### Exercise instructions
Retype nothing but the lines from the start of the material up to and including the line with "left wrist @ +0". Pictures don't belong in the copy.

>>>

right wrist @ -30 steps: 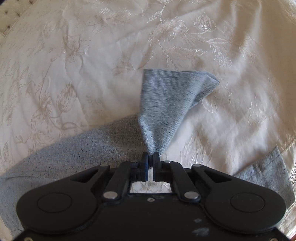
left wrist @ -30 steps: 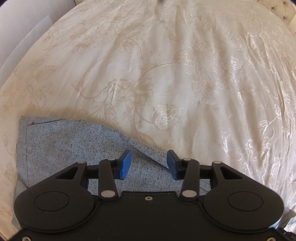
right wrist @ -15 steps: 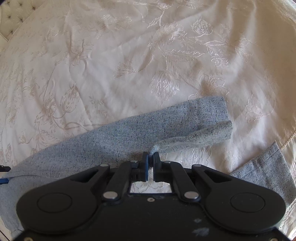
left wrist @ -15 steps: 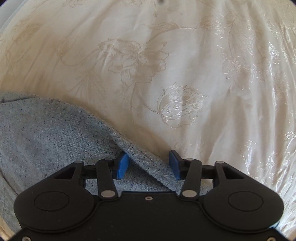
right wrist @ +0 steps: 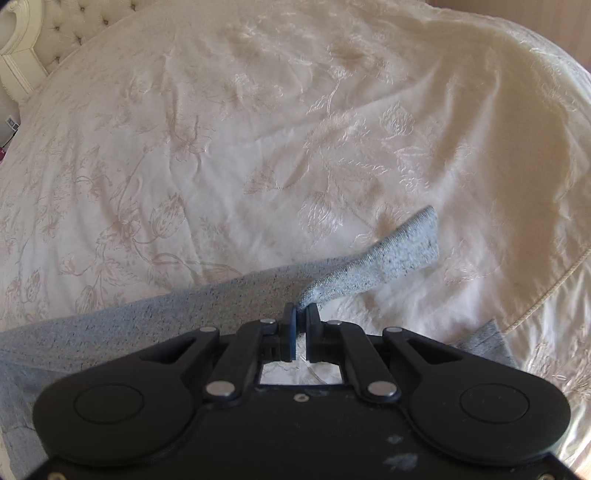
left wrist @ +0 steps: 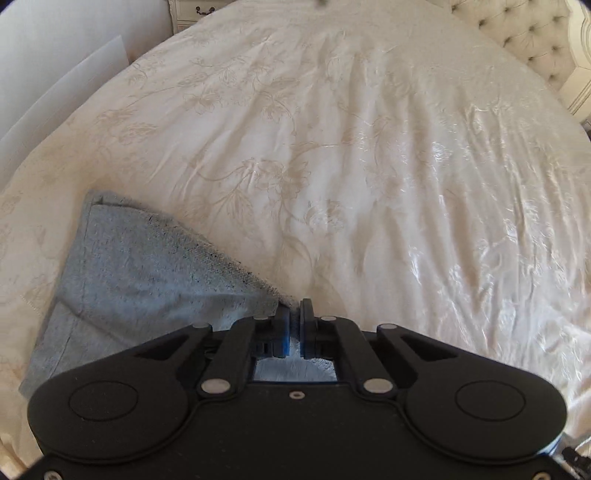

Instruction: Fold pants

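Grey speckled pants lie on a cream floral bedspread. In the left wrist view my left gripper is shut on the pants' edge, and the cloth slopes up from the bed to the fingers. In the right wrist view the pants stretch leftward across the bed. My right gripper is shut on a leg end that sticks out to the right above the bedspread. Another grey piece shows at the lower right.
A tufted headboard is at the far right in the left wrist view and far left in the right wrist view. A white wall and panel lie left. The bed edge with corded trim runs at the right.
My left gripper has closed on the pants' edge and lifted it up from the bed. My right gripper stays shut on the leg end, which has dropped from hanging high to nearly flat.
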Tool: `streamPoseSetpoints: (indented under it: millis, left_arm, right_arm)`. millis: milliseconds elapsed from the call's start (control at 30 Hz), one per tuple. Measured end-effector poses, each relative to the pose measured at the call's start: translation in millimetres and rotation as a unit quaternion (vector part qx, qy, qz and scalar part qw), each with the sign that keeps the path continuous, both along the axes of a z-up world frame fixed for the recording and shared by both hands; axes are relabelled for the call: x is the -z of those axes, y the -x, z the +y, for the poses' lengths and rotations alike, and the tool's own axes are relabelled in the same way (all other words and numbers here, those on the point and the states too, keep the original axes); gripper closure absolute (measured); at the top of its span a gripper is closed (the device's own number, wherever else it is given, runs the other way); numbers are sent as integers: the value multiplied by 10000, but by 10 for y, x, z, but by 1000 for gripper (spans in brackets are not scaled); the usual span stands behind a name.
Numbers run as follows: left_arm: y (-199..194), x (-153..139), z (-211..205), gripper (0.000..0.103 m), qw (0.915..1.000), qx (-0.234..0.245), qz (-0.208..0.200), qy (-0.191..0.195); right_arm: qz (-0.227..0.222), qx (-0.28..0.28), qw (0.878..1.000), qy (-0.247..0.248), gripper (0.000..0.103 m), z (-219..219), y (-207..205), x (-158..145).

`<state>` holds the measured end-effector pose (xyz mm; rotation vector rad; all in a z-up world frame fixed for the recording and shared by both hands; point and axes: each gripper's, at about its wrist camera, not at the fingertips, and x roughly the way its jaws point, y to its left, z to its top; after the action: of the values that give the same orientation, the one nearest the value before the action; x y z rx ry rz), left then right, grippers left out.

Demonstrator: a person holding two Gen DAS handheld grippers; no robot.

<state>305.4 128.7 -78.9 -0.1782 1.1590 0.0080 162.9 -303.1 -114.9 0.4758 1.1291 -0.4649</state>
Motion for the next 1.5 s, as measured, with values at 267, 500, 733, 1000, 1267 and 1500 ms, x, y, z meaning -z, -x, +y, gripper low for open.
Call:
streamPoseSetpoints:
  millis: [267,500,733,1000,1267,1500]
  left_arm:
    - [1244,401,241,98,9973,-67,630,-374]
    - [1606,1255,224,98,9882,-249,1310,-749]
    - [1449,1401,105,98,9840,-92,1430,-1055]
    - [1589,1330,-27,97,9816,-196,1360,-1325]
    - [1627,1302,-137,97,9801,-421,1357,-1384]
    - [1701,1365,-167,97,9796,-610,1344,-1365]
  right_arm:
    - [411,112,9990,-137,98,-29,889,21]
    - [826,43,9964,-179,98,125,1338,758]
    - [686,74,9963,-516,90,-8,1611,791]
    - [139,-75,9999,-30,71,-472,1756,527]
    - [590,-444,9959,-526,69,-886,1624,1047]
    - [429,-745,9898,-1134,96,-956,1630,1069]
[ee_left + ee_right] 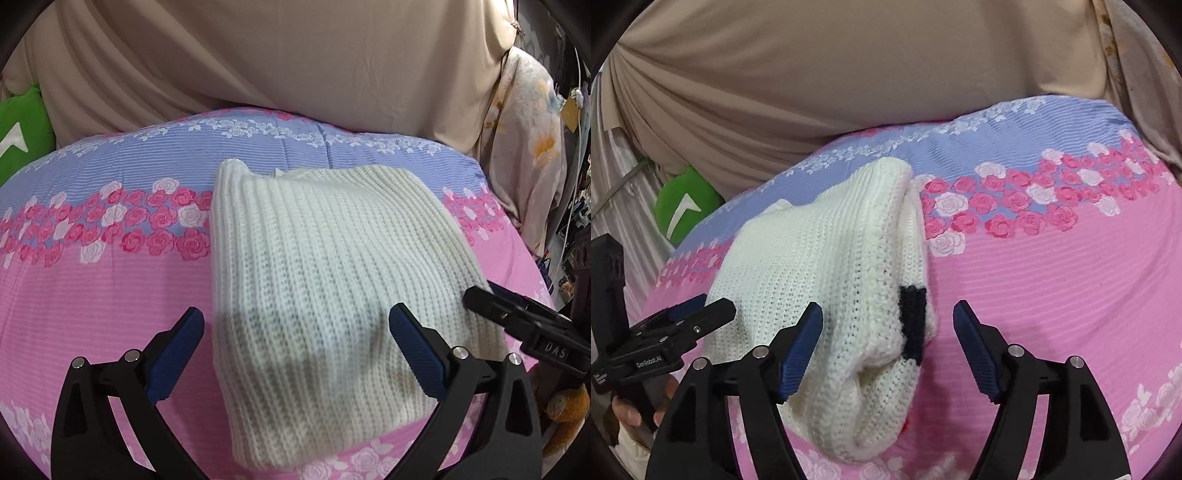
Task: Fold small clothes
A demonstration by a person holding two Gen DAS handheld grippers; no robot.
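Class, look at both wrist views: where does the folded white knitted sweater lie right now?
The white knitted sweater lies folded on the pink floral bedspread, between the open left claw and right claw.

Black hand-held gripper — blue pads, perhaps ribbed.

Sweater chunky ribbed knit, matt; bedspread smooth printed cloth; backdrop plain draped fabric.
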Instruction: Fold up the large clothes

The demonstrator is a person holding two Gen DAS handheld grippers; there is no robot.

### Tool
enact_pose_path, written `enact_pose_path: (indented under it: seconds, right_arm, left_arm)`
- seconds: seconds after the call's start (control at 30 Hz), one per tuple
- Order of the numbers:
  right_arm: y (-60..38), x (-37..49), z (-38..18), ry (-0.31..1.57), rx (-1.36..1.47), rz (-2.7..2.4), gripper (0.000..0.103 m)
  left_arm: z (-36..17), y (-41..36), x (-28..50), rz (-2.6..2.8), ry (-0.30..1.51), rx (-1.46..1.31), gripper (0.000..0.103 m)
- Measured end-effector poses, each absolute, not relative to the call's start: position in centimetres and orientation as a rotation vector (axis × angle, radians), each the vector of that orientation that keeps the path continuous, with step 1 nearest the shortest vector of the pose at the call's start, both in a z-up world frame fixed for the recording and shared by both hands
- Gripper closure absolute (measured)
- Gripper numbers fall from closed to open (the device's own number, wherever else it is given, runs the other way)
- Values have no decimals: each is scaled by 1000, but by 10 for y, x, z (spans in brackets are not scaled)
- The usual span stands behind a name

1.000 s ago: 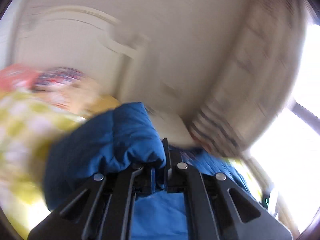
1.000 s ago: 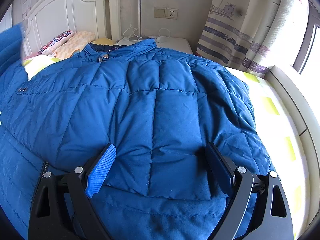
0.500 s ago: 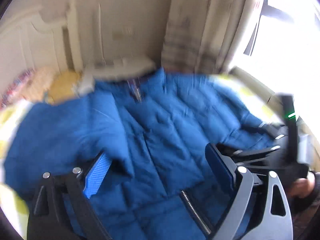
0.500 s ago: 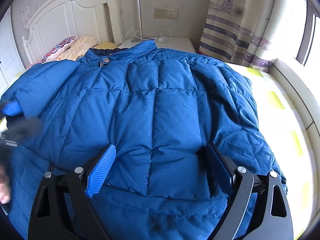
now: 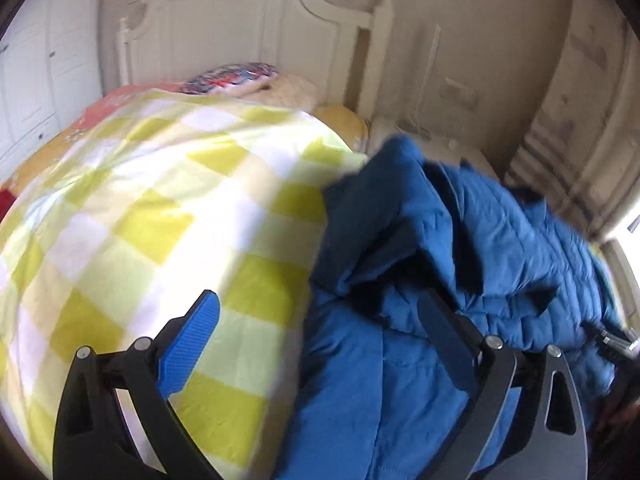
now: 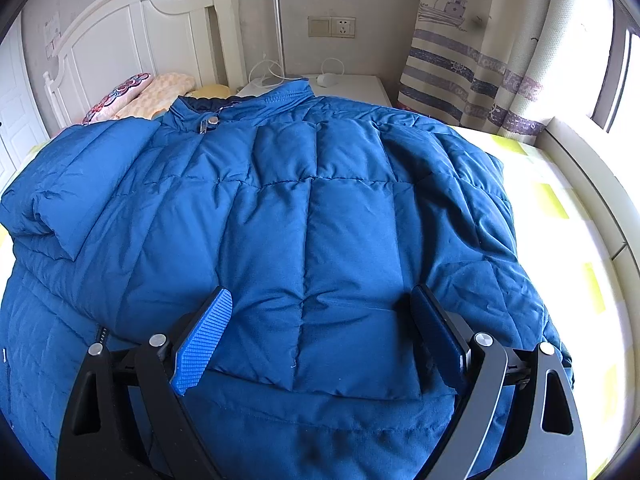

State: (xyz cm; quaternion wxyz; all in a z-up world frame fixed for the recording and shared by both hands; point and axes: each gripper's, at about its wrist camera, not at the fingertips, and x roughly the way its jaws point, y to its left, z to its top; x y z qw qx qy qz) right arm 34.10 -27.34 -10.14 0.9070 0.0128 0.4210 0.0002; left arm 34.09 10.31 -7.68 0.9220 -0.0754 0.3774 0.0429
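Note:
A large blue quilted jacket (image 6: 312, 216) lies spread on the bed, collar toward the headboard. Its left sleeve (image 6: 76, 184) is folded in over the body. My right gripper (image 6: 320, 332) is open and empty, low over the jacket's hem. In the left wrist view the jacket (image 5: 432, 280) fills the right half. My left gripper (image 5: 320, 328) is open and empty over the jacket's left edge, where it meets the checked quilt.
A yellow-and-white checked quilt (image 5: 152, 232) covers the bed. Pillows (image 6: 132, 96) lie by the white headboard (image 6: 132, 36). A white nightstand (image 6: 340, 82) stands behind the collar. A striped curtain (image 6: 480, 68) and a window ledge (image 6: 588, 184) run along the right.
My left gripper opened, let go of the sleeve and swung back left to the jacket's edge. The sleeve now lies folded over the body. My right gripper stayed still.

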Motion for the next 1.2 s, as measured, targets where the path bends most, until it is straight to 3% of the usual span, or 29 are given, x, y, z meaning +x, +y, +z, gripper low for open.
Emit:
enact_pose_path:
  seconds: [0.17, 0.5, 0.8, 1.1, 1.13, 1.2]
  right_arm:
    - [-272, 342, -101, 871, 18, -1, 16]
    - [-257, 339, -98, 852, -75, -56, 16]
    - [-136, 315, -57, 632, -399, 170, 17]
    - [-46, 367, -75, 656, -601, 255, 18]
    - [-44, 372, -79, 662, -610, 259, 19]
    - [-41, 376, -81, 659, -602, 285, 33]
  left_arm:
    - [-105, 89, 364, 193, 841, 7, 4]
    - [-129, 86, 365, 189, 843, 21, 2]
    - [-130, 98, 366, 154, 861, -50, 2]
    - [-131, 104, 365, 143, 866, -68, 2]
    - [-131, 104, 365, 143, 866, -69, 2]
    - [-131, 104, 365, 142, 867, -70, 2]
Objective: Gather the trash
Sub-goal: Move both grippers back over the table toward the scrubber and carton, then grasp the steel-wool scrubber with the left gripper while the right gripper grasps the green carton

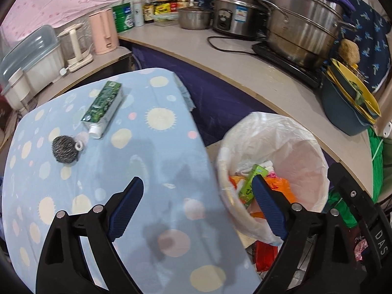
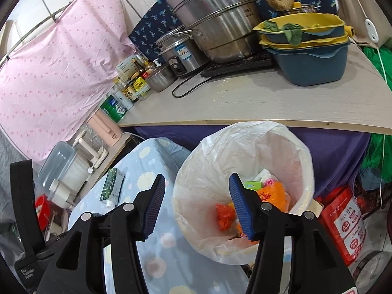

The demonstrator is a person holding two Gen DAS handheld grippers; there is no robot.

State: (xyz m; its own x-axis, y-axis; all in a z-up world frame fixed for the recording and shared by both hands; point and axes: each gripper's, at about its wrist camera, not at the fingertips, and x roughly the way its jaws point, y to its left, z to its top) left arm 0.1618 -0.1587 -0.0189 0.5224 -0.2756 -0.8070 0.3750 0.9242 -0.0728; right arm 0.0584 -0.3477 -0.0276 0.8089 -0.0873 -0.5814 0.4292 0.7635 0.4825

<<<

### Output of the task
right wrist @ -30 steps: 
left wrist @ -30 steps: 
right wrist @ -15 steps: 
left wrist @ -15 steps: 
right wrist @ +0 steps: 
left wrist @ +0 steps: 

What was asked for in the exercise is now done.